What the Storm blew in
“No sweeter sound than justice through poetry!” – Pat Storm
One of the more ubiquitous phrases you hear at most national individual poetry slam competitions these days is “Storm Poet.” But what does that term refer to?
Time for multiple choice!
A) A reference to “storming the barricades” of poetry
B) A reference to poets “storming in” like the wind before anyone else can register
C) A reference to “Nerd Poets” who write poems about their favourite X Men character, Storm
D) None of the above
E) All of the above
You’re right! It’s a reference to one of poetry slam’s first wave of poets, Pat Storm.

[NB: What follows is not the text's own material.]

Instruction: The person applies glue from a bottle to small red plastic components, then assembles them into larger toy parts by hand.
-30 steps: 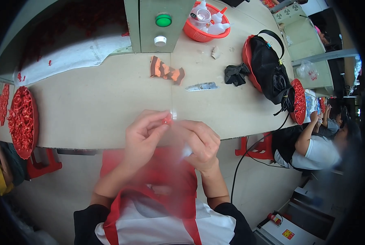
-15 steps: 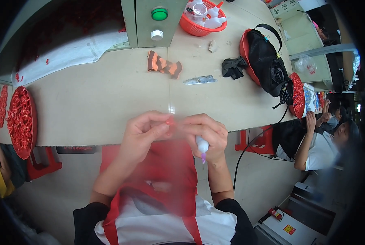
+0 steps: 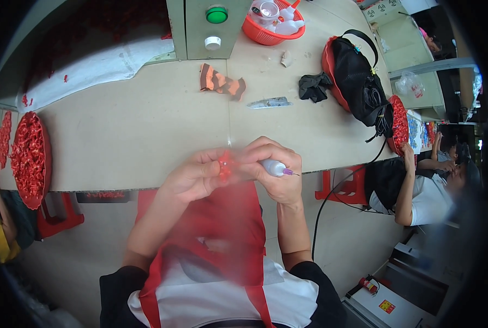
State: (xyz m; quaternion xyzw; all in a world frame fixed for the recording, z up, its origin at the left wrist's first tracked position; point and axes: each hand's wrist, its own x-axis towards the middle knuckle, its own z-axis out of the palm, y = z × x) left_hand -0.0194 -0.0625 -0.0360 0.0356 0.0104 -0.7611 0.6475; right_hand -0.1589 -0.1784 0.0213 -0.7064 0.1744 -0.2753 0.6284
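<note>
Over the table's near edge, my left hand pinches a small red piece between thumb and fingers. The piece is glossy with pointed edges; blur hides its exact kind. My right hand is closed around a small white squeeze bottle. Its purple needle tip points to the right, away from the red piece. The thumb and forefinger of that hand reach toward the red piece's right side; whether they touch it I cannot tell.
On the table lie an orange-and-brown striped scrap, a flat blade and a crumpled black cloth. A red basket of bottles stands behind. A black bag lies right, a tray of red pieces left. People sit at both sides.
My right hand has turned, swinging the bottle's tip from pointing down to pointing right. The red piece now shows more fully in my left hand, which has opened out a little.
</note>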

“Pat Storm–No sweeter sound than justice through poetry! That’s Pat Storm’s motto. Born and raised on the lower east side of Manhattan, Storm prefers his words as hard as his old neighborhood. He now lives in the mountains of Tennessee writing, performing, and howling with the wolves.” (Bio, Southern Fried ’93)
Pat Storm was a contemporary to the likes of Patricia Smith, Lisa Martinovic, Brenda Moosy, Wammo, Reggie Gibson, Saul Williams, Alix Olson, Staceyann Chin, Hal Sirowitz,, Beau Sia, Shappy Sheaholtz and many, many more. (A full list could take up the entire blogpost)
I never had a chance to meet Pat so I turned to his former poetry teammate, dear friend and the person who coined the phrase “Storm Poet” (and slam legend in his own right), Danny Solis, to tell you about him.
“Pat Storm was a lover of life, breeder of wolves, a stunt man, a father, step-father, amigo, hermano and poet. Pat loved poetry and the slam but he hated the egos and obsession with the scores that sometimes come with it. I was lucky enough to be on two slam teams with Pat, one he coached, the other as a competing poet.
“Nobody came to rehearsal more prepared or worked harder than Pat. He was always willing to sacrifice to make himself, and thus the team, better. In slam, he had minimal individual ambition, he was always about the team. It was because of this that I felt it was a fitting juxtaposition that the name of such a consummate team player be used to designate unattached indie poets. I also wanted there to be a lasting story and awareness of a poet who really epitomized the saying coined by Allan Wolf, ‘The points are not the point, the point is poetry.’
“Pat had a huge heart. He was very protective of his friends and friends that were more like family. Of all the various jobs he held that he told me about, he said his favorite was as an escort for battered women returning to gather their things from the place they had lived with their abuser. I can imagine how comforted those women must have been. Pat was about 5’11’, 290 pounds, with a powerlifter’s frame (he was actually a competitive powerlifter for some years) going to pudge around the edges but still radiating intensity and his hatred of bullies. I can’t imagine the cowardly abuser that would’ve wanted any part of Pat Storm.
“Pat also had a great sense of humor. He was constantly joking and laughing and he loved irony, sarcasm and nonsensical humor equally. Gentle and patient with children and animals. Unafraid to give an egotistical adult a needed verbal comeuppance. I believe I got my fair share from him. Pat was one of my best friends in this life. I always think of him fondly, as a brother, compadre, great ally, amazing poet, lover and liver of life to its fullest.” (from Danny Solis)
“A native New Yorker and graduate of New York’s Performing Arts Academy, Pat Storm has appeared in over 40 plays, run his own off-broadway theatre (Duo Theatre), and shared the stage with the likes of Tom Waits, Lou Reed, Lydia Lunch and Allen Ginsburg. He began slamming for the Asheville team in 1992 and so far he’s helped in gaining 3 Regional Championships, a National Championship and a world title. When asked what his motivation was, Storm replied, “Moonpies are my life.” (Bio, SF ’94)
So when you take the stage at the Canadian Individual Poetry Slam, whether it’s as a “Storm Poet” or a venue rep, I encourage you to pause for a moment and think about the fleeting history of poetry slam, the legacy you would like to leave behind for yourself and the names of the poets who’ve taken to the stage before you to help build the groundwork of the amazing opportunity you get to take part in today including Pat Storm.
Pat Storm passed away in New York City in 2000.